[BRIEF]
Return the listing below unchanged, but without pictures.

[PROVIDED DATA]
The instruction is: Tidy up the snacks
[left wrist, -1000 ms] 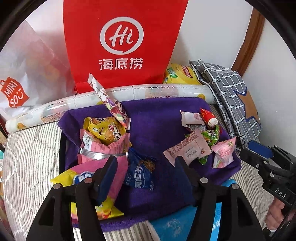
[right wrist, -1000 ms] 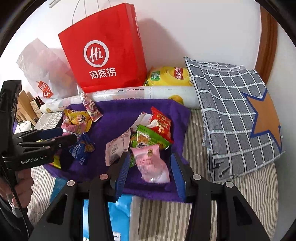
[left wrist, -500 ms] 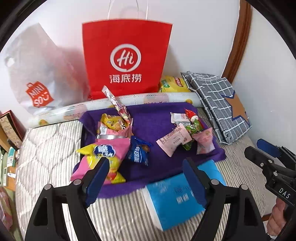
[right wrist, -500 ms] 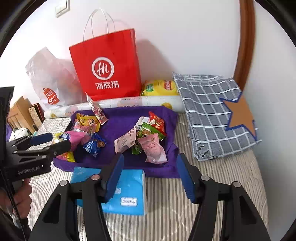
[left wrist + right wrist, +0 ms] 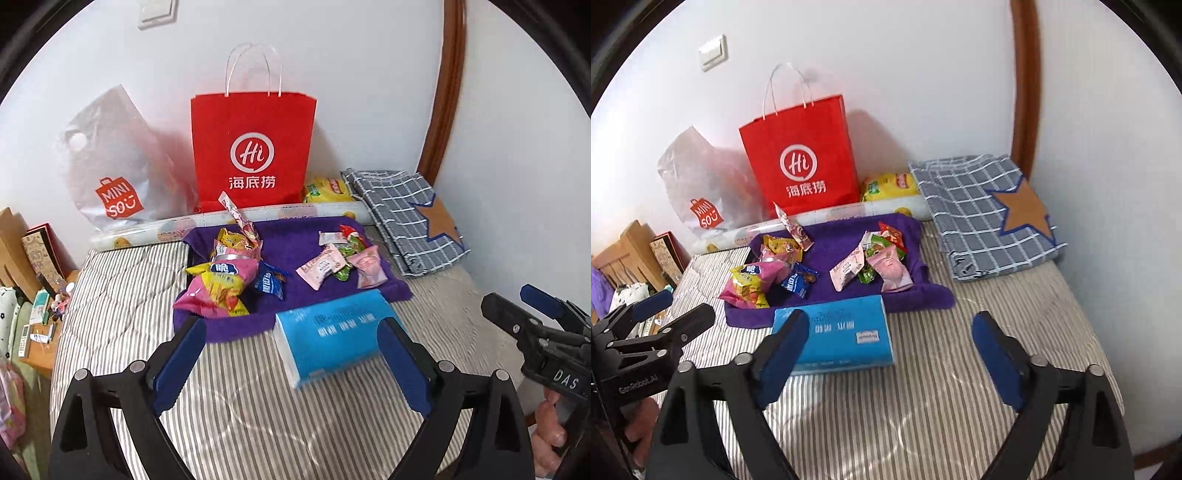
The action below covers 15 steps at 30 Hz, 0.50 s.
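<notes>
Left hand-held gripper point(image 5: 291, 360): jaws spread wide with nothing between the blue pads; they have just been opening. It hangs above the striped bed, with the tissue pack seen between its fingers but lying on the bed beyond them.
Right hand-held gripper point(image 5: 890, 360): jaws wide apart and empty, also just opened further; it hangs over the striped mattress point(image 5: 923, 387), near the pack's right end.
Snacks, left group: a pink and yellow crinkled chip bag point(image 5: 216, 284), a small dark blue packet point(image 5: 271, 284) just beside it, and a yellow wrapper point(image 5: 231, 240) behind, all on the purple towel point(image 5: 291, 243).
Snacks, right group: a pale pink flat sachet point(image 5: 323, 266), a pink pouch point(image 5: 369, 266), and green and red wrappers point(image 5: 347, 247) touching one another near the towel's right edge.
Tissue pack: a light blue soft rectangular pack point(image 5: 332, 336) lies on the bed just in front of the towel, overlapping its front edge.
Background: a red paper carrier bag with white handles point(image 5: 253, 147) stands against the wall, a translucent plastic shopping bag point(image 5: 110, 166) to its left, a yellow packet point(image 5: 327, 188) to its right, and a grey checked folded cloth with a brown star point(image 5: 410, 214) further right.
</notes>
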Available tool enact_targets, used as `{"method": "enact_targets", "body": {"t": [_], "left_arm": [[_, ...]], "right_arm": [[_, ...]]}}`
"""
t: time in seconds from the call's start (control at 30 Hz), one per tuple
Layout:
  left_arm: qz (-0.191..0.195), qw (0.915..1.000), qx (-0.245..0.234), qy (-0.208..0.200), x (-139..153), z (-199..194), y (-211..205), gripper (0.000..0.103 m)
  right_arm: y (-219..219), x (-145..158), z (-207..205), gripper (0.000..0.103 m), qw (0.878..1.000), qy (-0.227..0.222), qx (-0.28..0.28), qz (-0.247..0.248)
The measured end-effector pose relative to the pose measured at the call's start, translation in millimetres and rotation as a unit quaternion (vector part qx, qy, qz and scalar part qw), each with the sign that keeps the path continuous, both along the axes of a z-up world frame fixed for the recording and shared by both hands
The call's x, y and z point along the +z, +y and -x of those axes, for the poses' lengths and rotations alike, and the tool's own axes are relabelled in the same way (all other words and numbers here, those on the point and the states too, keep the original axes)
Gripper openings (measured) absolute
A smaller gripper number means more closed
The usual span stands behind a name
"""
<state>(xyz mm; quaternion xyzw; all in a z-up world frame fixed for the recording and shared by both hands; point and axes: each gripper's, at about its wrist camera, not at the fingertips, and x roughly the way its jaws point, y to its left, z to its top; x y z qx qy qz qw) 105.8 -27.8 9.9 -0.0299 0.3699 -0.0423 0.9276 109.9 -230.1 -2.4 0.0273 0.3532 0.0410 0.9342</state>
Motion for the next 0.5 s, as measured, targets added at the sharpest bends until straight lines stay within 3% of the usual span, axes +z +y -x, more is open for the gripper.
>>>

[SOLUTION FOR THIS TASK]
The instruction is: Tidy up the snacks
[left wrist, -1000 ms] 
[right wrist, -1000 ms] 
[left wrist, -500 ms] 
[right wrist, -500 ms] 
[left wrist + right wrist, +0 ms] 
The action below covers 15 steps at 30 Hz, 0.50 s.
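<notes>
Left hand-held gripper point(image 5: 291, 360): jaws spread wide with nothing between the blue pads; they have just been opening. It hangs above the striped bed, with the tissue pack seen between its fingers but lying on the bed beyond them.
Right hand-held gripper point(image 5: 890, 360): jaws wide apart and empty, also just opened further; it hangs over the striped mattress point(image 5: 923, 387), near the pack's right end.
Snacks, left group: a pink and yellow crinkled chip bag point(image 5: 216, 284), a small dark blue packet point(image 5: 271, 284) just beside it, and a yellow wrapper point(image 5: 231, 240) behind, all on the purple towel point(image 5: 291, 243).
Snacks, right group: a pale pink flat sachet point(image 5: 323, 266), a pink pouch point(image 5: 369, 266), and green and red wrappers point(image 5: 347, 247) touching one another near the towel's right edge.
Tissue pack: a light blue soft rectangular pack point(image 5: 332, 336) lies on the bed just in front of the towel, overlapping its front edge.
Background: a red paper carrier bag with white handles point(image 5: 253, 147) stands against the wall, a translucent plastic shopping bag point(image 5: 110, 166) to its left, a yellow packet point(image 5: 327, 188) to its right, and a grey checked folded cloth with a brown star point(image 5: 410, 214) further right.
</notes>
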Available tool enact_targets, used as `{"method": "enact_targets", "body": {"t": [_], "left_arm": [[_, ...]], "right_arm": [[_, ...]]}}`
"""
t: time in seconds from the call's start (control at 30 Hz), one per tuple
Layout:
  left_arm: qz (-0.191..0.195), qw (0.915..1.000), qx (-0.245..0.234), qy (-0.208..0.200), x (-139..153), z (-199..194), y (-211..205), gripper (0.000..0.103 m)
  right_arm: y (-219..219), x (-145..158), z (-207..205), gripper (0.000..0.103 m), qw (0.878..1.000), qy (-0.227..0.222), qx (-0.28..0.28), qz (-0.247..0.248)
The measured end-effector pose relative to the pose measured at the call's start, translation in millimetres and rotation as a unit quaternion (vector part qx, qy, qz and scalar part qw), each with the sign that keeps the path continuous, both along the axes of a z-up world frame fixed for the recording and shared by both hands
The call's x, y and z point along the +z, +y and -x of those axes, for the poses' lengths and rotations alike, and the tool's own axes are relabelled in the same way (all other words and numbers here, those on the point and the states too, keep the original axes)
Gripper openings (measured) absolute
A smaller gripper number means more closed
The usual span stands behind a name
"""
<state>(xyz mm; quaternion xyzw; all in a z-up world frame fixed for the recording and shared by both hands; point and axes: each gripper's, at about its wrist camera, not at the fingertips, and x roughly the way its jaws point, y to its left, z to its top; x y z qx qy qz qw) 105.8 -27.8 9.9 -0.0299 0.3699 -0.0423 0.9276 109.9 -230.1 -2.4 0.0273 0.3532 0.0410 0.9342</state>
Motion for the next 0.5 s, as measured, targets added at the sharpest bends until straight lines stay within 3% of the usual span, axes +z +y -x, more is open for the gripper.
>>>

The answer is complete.